Meanwhile JPI Media has launched a national campaign, Heat & Eat, shining a light on the subject, whilst offering tips to boost energy savings and highlight help that is available.
The energy predicament has led to widespread calls for action amid fears over the spiralling cost of living, with the Bank of England predicting a rise of six per cent in inflation.
There will be tax rises too as National Insurance contributions go up due to a 1.25 per cent health and social care levy to help the NHS. Meanwhile food prices are rising at their fastest pace since August 2020.
Figures in Portsmouth have revealed the impact already being felt - with the bleak situation only likely to worsen in April.
Steve Bonner, of Pompey Pensioners, said the impending rise was ‘extremely worrying’ especially with pensions only up by three per cent and inflation already at five per cent.
He said: ‘I know of people having to decide whether to have heating or eating and are heating themselves with blankets and water bottles. It is very damaging for people on a fixed income.
‘The situation is made worse by companies making millions of pounds out of the crisis.
‘We will be putting pressure on the government to relieve the pressure on pensioners and anyone on benefits. We will be launching a campaign including a petition to force the government to take action.
‘I think they will have to step in. It will be a disaster if they don’t. We already have the worst pensions in the industrial west.

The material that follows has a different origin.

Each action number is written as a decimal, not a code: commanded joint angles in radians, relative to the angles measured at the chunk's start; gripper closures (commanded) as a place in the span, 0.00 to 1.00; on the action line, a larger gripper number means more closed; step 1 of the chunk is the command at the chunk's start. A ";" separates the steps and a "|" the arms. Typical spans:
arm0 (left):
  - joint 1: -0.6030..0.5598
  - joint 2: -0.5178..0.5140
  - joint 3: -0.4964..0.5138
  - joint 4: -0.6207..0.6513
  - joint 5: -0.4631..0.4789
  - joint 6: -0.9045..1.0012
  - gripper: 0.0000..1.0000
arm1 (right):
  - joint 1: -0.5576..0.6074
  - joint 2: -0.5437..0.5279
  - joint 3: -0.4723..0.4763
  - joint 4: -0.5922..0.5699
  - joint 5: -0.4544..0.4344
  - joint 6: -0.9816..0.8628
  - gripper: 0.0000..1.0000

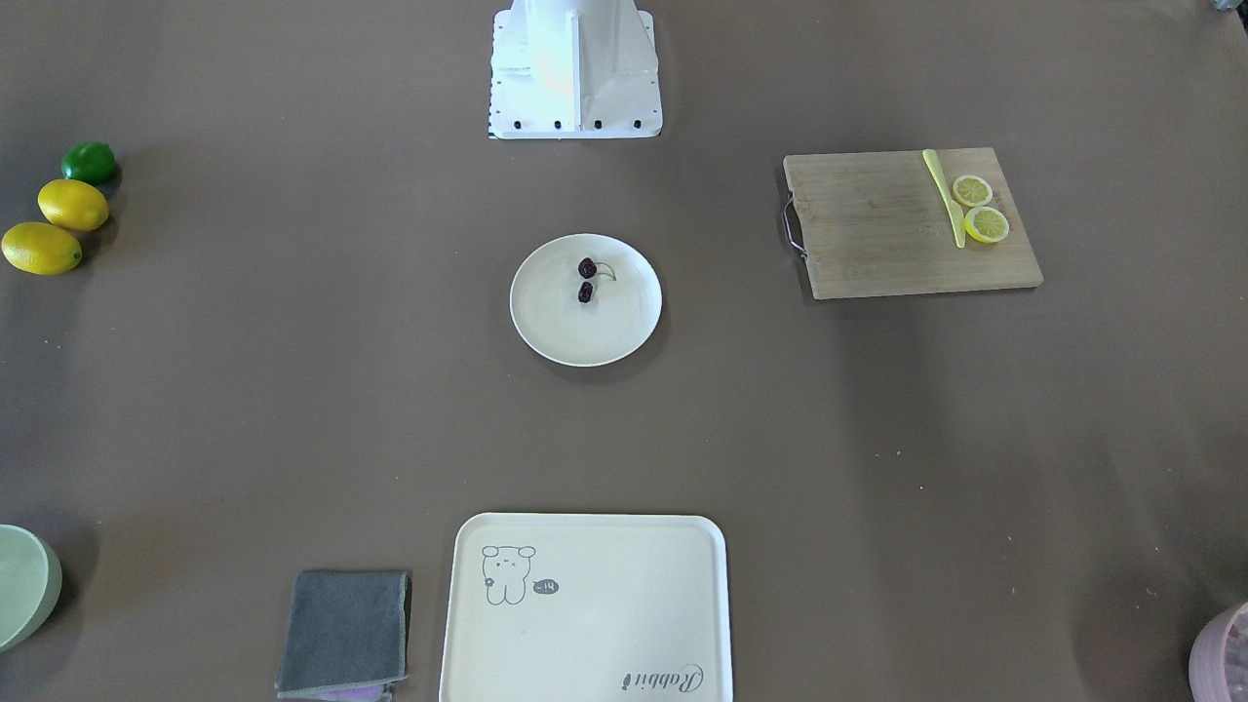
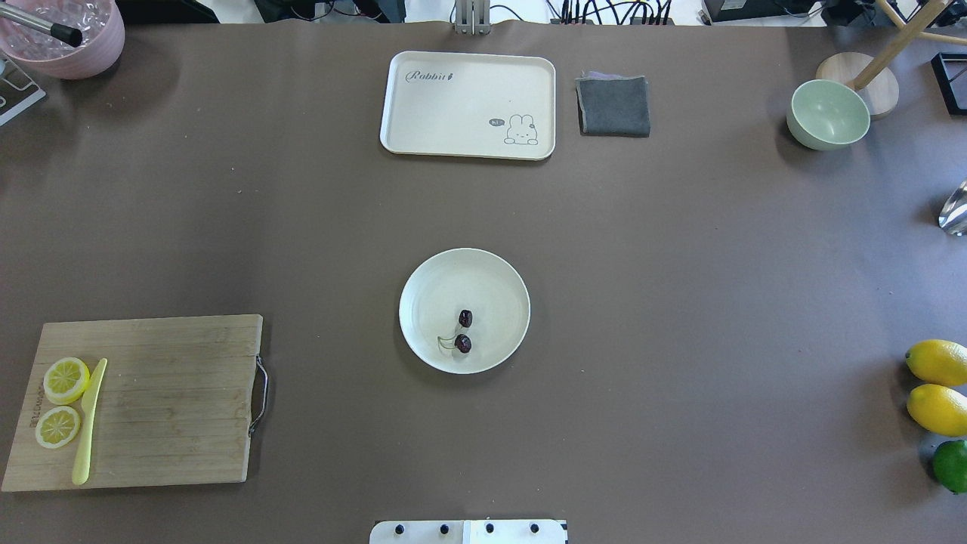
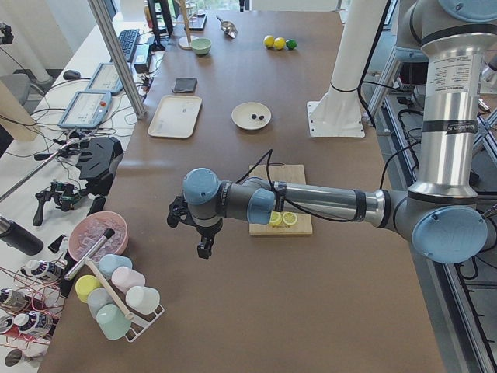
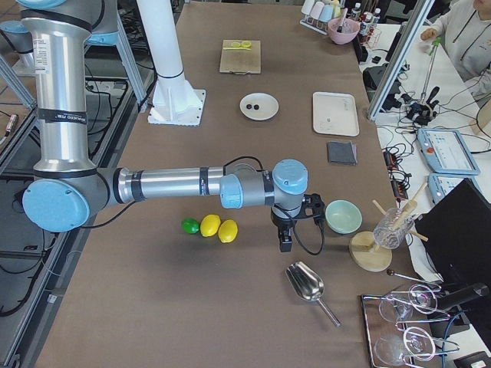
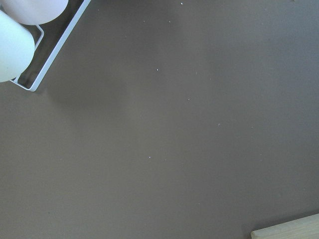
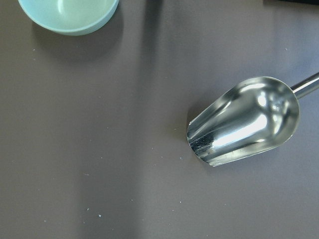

Steve, 74, said current government schemes make you ‘go through hoops’ and are ‘inadequate’ while the agencies that look after helping people were ‘toothless’.
Louise Wilders, chief executive of city support network Hive, revealed she knew of people opting to be cold rather than pay for heating.
She said: ‘We know it is having a big impact and there are people who are not putting the heating on during the day as they are afraid they can’t afford the increasing bills.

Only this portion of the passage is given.